More about the Open Air Programme:

Open Air Programme offers the first-class film achievements to the satisfaction of the most demanding film fans. Every night, this attractive programme offers an unforgettable experience of watching films in !hej Open Air Cinema, under the stars on the biggest screen in the region and at top projection quality.

Apart from premieres of the new Bosnian films, the Open Air programme offers top quality European film, independent American production and films from the recent documentary feature production. Another very important thing for the future development of the !hej Open Air Cinema concept is the fact that nearly all of the films shown will be attended by several guests, producers, actors or directors, who will personally present their films to our numerous and diverse audience.

The complete schedulee for the festival will be published on the festival website on June 25.

Cannot. Wait. And new promotional materials would be nice, too!
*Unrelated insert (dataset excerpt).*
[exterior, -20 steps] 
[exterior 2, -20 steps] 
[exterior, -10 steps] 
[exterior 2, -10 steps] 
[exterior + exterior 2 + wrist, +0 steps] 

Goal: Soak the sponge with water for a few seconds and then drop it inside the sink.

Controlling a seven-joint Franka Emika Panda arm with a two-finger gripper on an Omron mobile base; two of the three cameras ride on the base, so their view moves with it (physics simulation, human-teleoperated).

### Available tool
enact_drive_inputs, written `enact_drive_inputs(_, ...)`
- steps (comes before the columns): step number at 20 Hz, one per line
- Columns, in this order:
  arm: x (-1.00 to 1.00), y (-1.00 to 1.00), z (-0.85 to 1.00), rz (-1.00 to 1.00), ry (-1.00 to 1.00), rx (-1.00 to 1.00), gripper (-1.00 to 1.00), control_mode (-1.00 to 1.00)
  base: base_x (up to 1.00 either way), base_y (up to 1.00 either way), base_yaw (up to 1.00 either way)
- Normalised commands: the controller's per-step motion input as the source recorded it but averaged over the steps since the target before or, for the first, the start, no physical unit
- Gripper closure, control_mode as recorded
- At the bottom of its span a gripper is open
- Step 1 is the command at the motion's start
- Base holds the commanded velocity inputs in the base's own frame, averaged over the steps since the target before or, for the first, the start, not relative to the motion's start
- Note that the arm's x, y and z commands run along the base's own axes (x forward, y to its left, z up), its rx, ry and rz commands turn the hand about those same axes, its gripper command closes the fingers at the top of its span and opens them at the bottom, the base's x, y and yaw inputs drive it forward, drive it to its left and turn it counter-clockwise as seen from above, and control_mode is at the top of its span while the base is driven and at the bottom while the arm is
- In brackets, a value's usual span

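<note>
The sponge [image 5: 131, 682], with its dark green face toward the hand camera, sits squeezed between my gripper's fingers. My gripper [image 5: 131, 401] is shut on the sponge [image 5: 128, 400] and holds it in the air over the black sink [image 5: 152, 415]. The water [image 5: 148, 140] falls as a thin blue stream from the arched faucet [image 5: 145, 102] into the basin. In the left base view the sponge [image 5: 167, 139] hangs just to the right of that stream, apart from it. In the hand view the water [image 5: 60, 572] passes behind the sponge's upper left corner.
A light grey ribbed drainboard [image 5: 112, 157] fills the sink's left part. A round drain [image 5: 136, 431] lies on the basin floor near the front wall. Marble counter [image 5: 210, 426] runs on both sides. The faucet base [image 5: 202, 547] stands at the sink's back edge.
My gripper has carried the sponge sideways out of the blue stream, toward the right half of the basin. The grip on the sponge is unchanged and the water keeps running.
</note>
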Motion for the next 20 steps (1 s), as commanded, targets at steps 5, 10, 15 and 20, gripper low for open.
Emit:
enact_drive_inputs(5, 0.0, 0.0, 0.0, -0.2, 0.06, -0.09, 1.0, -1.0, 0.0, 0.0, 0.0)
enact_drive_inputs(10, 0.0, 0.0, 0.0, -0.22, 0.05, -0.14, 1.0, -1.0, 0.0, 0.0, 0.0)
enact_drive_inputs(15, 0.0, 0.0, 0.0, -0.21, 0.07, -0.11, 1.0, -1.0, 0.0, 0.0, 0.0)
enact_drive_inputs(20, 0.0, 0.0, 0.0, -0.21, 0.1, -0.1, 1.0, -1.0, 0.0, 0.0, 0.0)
Finally, here is a review from Matt at Matt’s Movie Reviews, who gives I, Anna 3 1/2 stars and seems to like it, mostly:

Based on the novel by Elsa Lewin, I, Anna is a film filled with noir conventions that are tinkered with and well played. Rampling makes for a stunning femme fatale even the age of 66 while also portraying a sympathetic fragility, and Byrne bring a smouldering energy and hound dog look to his role even though he is playing more of a workaday cop than a dogged one…

In the end I, Anna will best be remembered for the pairing of Rampling and Byrne. It’s not often that either actor can headline their own film in an industry unkind to those over the age of 60. Nor is it often that either actor would appear in a film as well written and directed as this in the current stage of their careers. But their pairing in I, Anna is our gain, for these are two talents that suit each other very well.

Not too sure about that last bit, Matt. Mr. Byrne is working on at least seven different projects at the moment with some of the best directors and writers around. But in general, yes. We will probably remember I, Anna as the film that brought Ms. Rampling and Mr. Byrne together to burn up the screen.